Over the years, we remained doggedly persistent through all the challenges posed by the data collection because we had questions we wanted to answer. Morgan further expanded this already ambitious project by conducting interviews of practitioners and former Supreme Court clerks to provide an authentic, experience-based foundation to our theoretical arguments. We are indebted to these fascinating interviewees who generously shared their experiences and understanding of Supreme Court litigation. Morgan identified themes and points of contention across the interviews and integrated those insights throughout the book. After years of hard work on data collection and interviews, we are excited about all the interesting questions we can raise and explore in this book. Our data allows us to weave together multiple lines of research and firsthand accounts to present a more unified picture of Supreme Court practice. For example, we extend theoretical expectations about litigant resources to amici and incorporate insights from work on amicus briefs to examine litigant briefs. Our work also considers the complex interactions among briefers and how that coordination speaks to theories regarding lobbying. Relatedly, we take on the task of understanding how briefs can signal policy coalescence and how the Court interprets such communications.

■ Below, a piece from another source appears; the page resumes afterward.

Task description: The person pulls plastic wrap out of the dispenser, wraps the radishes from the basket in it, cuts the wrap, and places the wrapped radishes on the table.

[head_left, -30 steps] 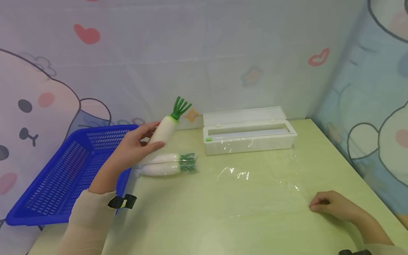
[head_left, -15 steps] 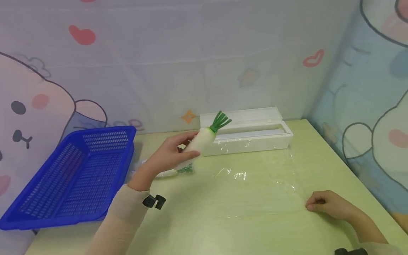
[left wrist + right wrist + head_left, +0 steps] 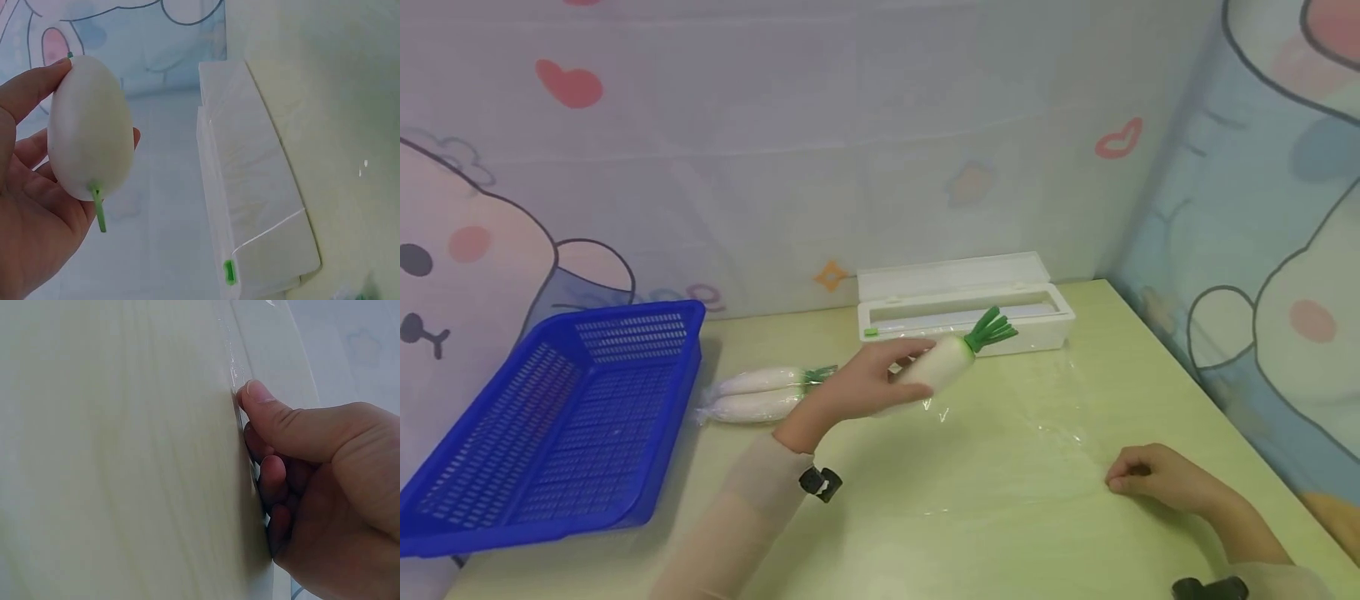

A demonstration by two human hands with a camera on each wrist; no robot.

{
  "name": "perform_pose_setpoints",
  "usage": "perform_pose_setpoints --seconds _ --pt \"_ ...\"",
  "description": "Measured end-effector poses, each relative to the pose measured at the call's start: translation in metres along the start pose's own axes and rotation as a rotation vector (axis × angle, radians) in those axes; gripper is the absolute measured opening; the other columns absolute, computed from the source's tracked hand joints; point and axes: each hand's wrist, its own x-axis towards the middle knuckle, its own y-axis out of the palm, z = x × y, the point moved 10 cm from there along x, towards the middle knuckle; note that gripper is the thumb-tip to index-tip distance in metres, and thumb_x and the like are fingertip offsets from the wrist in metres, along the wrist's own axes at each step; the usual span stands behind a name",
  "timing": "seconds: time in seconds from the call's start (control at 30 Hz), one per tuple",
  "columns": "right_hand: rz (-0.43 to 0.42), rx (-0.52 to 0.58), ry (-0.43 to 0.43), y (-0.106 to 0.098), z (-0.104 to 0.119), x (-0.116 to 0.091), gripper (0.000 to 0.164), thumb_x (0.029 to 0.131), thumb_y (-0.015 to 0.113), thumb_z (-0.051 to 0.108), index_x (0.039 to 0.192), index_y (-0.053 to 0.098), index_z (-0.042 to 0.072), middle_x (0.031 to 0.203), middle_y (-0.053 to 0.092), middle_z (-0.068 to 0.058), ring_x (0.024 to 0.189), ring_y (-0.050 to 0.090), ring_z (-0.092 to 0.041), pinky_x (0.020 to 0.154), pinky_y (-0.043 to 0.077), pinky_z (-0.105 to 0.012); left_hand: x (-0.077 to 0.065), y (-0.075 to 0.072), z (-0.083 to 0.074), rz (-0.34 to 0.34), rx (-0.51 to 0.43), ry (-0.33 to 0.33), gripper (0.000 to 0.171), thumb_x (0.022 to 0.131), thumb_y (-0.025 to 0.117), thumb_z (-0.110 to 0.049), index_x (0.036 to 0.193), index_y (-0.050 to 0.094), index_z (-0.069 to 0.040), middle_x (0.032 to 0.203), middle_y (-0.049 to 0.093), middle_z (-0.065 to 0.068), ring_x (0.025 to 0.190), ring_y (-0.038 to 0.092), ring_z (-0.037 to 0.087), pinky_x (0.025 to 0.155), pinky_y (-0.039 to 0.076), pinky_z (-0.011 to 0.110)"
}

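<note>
My left hand (image 3: 863,382) grips a white radish (image 3: 946,363) with green stalks, held above the table and tilted up to the right. In the left wrist view the radish (image 3: 92,128) is seen end-on between thumb and fingers. A thin sheet of clear cling film (image 3: 1000,471) lies spread under and right of it, mostly visible by its glints. At the film's near right corner, my right hand (image 3: 1165,479) pinches its edge between thumb and finger. The film runs back to a white cling film box (image 3: 1037,336) with its lid up.
Two radishes wrapped in clear film (image 3: 756,406) lie side by side left of my left forearm. A blue perforated basket (image 3: 658,467) stands at the table's left edge. Behind the pale table (image 3: 925,550) hangs a printed cloth (image 3: 760,167).
My left hand has carried the radish rightward, from above the wrapped radishes to over the film in front of the box. The right hand stays at the film's corner. The head view has shifted slightly.
</note>
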Motion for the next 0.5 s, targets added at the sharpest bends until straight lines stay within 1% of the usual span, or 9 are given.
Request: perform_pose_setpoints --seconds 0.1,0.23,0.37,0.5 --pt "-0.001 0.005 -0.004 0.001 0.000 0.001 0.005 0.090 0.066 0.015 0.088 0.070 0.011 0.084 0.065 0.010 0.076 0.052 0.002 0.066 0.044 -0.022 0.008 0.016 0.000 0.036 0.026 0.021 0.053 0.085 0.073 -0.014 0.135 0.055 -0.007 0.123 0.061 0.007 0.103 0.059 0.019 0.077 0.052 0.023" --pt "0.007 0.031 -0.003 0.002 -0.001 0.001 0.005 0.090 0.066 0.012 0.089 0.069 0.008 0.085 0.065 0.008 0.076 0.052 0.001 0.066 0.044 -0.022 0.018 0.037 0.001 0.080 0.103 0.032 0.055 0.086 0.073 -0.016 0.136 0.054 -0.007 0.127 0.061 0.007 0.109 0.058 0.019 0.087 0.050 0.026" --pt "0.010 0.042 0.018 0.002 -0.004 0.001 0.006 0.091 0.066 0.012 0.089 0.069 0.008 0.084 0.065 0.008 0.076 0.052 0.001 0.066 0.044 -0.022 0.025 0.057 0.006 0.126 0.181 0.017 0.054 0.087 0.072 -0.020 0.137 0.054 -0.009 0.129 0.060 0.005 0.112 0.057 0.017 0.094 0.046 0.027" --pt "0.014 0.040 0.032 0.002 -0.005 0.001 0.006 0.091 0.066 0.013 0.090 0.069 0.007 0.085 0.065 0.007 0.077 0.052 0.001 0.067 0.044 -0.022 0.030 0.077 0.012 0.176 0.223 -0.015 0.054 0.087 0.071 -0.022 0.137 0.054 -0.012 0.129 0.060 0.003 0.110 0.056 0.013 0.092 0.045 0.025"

This project is an heir to Paul Collinss Friends of the Supreme Court in both substance and form. That excellent book set the bar in our understanding of amicus briefs. Tackling the task of moving forward our knowledge of the Supreme Court in a comparable way has been both intimidating and inspiring. Not only have we built on the excellent insights in his book to build our theory but we also seek to follow his example in making data readily available to the research community and supporting research in this area in a variety of ways. His comments on various parts of this project over the years have been very useful and are greatly appreciated.

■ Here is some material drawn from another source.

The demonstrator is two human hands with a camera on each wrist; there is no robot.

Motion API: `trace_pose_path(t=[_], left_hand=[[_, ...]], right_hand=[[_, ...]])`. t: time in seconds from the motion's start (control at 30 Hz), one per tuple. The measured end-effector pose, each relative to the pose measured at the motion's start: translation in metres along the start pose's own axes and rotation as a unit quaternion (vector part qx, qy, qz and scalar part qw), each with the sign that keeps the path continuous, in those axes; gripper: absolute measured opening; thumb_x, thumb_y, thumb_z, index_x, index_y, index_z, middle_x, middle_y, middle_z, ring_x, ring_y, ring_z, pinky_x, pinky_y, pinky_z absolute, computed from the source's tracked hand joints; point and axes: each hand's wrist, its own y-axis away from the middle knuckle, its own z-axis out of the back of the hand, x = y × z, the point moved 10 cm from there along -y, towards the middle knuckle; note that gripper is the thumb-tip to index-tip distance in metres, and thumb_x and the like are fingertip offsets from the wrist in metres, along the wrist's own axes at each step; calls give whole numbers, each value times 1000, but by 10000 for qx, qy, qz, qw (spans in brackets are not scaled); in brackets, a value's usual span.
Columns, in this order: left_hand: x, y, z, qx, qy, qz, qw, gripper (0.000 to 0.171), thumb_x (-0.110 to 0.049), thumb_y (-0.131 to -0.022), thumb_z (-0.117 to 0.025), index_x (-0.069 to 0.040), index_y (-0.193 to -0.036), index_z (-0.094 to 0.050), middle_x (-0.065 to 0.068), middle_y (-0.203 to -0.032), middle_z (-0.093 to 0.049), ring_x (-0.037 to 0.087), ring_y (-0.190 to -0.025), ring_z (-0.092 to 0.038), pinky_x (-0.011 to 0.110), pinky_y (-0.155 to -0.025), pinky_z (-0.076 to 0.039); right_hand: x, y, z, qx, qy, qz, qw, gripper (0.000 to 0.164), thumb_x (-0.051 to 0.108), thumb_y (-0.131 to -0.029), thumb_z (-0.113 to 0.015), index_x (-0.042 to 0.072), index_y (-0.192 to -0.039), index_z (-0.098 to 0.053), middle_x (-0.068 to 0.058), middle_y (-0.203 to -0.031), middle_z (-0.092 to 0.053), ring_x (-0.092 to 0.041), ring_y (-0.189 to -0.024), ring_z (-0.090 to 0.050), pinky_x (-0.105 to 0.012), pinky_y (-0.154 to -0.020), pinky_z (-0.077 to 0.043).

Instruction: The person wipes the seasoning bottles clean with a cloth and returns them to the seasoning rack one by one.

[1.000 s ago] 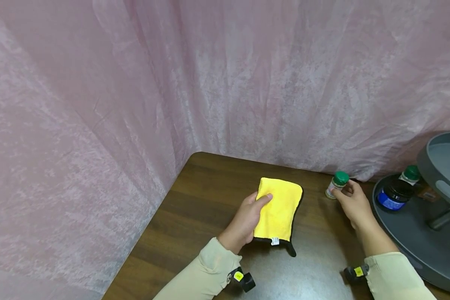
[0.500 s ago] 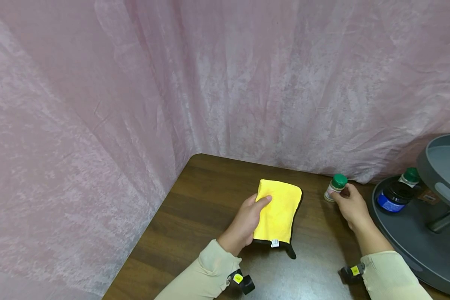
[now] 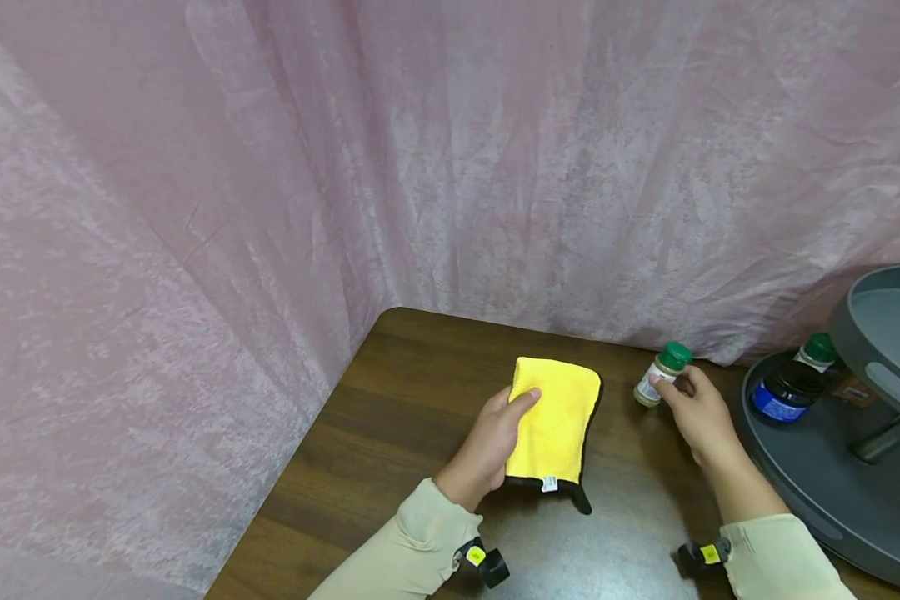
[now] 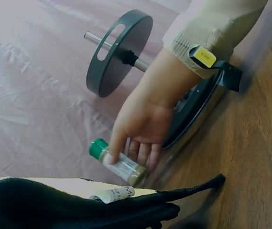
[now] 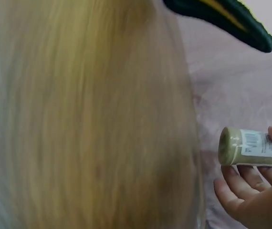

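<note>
My left hand [image 3: 491,437] grips a folded yellow cloth [image 3: 558,425] with a black edge and a small white tag, thumb on top. In the left wrist view the cloth's dark underside [image 4: 69,205] fills the lower edge. To the right, my right hand [image 3: 701,412] holds a small spice jar [image 3: 656,382] with a green cap and pale label between thumb and fingers. The jar leans, cap toward the upper right. The right wrist view shows the jar's base and barcode label [image 5: 260,143], with fingertips beneath; its cap is mostly out of frame there.
A grey two-tier round rack [image 3: 832,492] stands at the right. On its lower tier sit a dark jar with a blue label [image 3: 780,406] and another green-capped jar [image 3: 819,350]. A pink curtain [image 3: 495,167] hangs behind the wooden table [image 3: 405,392].
The spice jar has gone from upright to tilted, shifting slightly left with my right hand, and its base appears lifted. My left hand and the cloth have hardly moved.
</note>
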Motion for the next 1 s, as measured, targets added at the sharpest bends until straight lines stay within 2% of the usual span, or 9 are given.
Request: trace_pose_path(t=[0.13, 0.23, 0.27, 0.37, 0.53, 0.8, 1.0], left_hand=[[-1, 0, 1, -61, 26, -30, 10000, 44, -45, -101, -56, -16, -134, -56, 7, -107, -68, 16, -88, -69, 31, -71, -57], [-2, 0, 2, -94, 40, -81, 9999, 44, -46, -101, -56, -16, -133, -55, 6, -106, -68, 16, -88, -69, 31, -71, -57], [-3, 1, 2, -99, 52, -97, 9999, 44, -46, -101, -56, -16, -133, -55, 6, -106, -68, 16, -88, -69, 31, -71, -57], [-5, 1, 2, -99, 97, -146, 9998, 45, -47, -101, -56, -16, -133, -55, 6, -105, -69, 15, -88, -69, 31, -71, -57], [-8, 2, 0, -72, 204, -234, 9995, 45, -46, -101, -56, -16, -134, -56, 6, -108, -69, 15, -91, -69, 31, -74, -57], [-13, 4, -1, -116, 267, -318, 9991, 42, -44, -102, -55, -16, -133, -56, 6, -108, -69, 15, -92, -69, 32, -75, -57], [-15, 7, 0, -215, 180, -346, 9990, 42, -43, -102, -55, -15, -132, -57, 8, -110, -71, 15, -91, -70, 32, -76, -58]], right_hand=[[13, 10, -3, 93, -279, 218, 9993, 60, 45, -102, -56, 4, -145, -44, 3, -127, -61, 2, -108, -51, -21, -92, -45], [25, 19, -10, 387, -560, 500, 9964, 56, 41, -103, -56, 5, -143, -46, 21, -113, -57, 9, -104, -52, -12, -87, -46], [29, 23, -13, 511, -620, 585, 9951, 55, 41, -103, -56, 5, -143, -46, 24, -112, -56, 9, -104, -53, -11, -86, -47], [41, 34, -21, 737, -637, 808, 9920, 52, 37, -103, -57, 4, -142, -47, 23, -110, -58, 7, -104, -55, -10, -85, -47], [57, 50, -37, 1036, -532, 1180, 9862, 46, 29, -103, -60, 1, -139, -50, 14, -109, -62, 2, -100, -61, -15, -86, -49], [71, 68, -61, 1501, -240, 1818, 9715, 36, 18, -99, -65, 5, -132, -58, -11, -113, -66, -5, -97, -65, -24, -81, -55], [78, 77, -70, 1632, -100, 2050, 9650, 35, 19, -96, -70, 11, -129, -62, -9, -114, -69, -6, -96, -66, -23, -84, -55]])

Additionally, we owe a sizeable intellectual debt to the work of Pam Corley (including her work with Paul Collins and others), whose pathbreaking articles regarding using quantitative tools to examine the text of briefs and opinions opened the door to this work. In addition to this invaluable foundation, she has been generous with her insights and feedback over the years. Pam has also provided clearheaded encouragement and mentorship. We are fortunate to be in the same field as her.

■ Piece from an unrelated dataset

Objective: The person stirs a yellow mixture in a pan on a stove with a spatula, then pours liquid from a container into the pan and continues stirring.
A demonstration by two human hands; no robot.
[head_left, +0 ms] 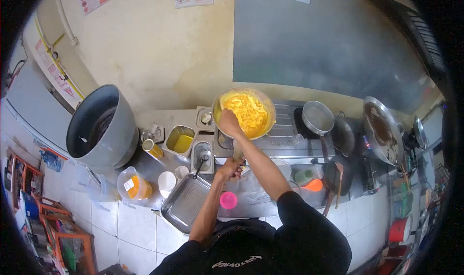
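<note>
Left hand (231, 169) is clamping the pan handle (237, 150), steadying it | right hand (229, 123) is curling over yellow food (249, 112), its hold unclear | pan (272, 112) is sitting at the back edge of the counter (150, 171).

On the steel bench (162, 116), a big grey pot (99, 127) stands at 9 o'clock. A jug of orange liquid (133, 184) and an empty steel tray (186, 202) lie toward 7 o'clock, with a pink lid (228, 200) just beside the tray. At 3 o'clock are a small saucepan (317, 118) and a brown-stained wok (382, 130).
</note>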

The list of others to whom we are also grateful for their thoughts on this work is quite extensive. We have received incisive and insightful comments from audiences at a range of academic gatherings, including workshops at Saint Louis University School of Law, the Baldy Center for Law and Policy at the University at Buffalo, and Washington University in St. Louis, as well as the Political Economy and Public Law Conference, the Conference on Empirical Legal Studies, the Political Economy of the American Judiciary Conference hosted by Kelloggs Ford Motor Company Center for Global Citizenship and Northwestern Pritzker Law School, and annual conferences of the American, Midwest, and Southern Political Science Associations. We are especially grateful for the helpful advice provided by Alyx Mark, Claire Wofford, John Scheb, Kevin Quinn, Lee Epstein, Michael J. Nelson, Paul Collins, Paul Gardner, Rich Pacelle, Ryan Black, Steve Puro, and Tracey George. We are also grateful to David Congdon for being a consistently excellent editor throughout this process. Working with him has truly been a pleasure.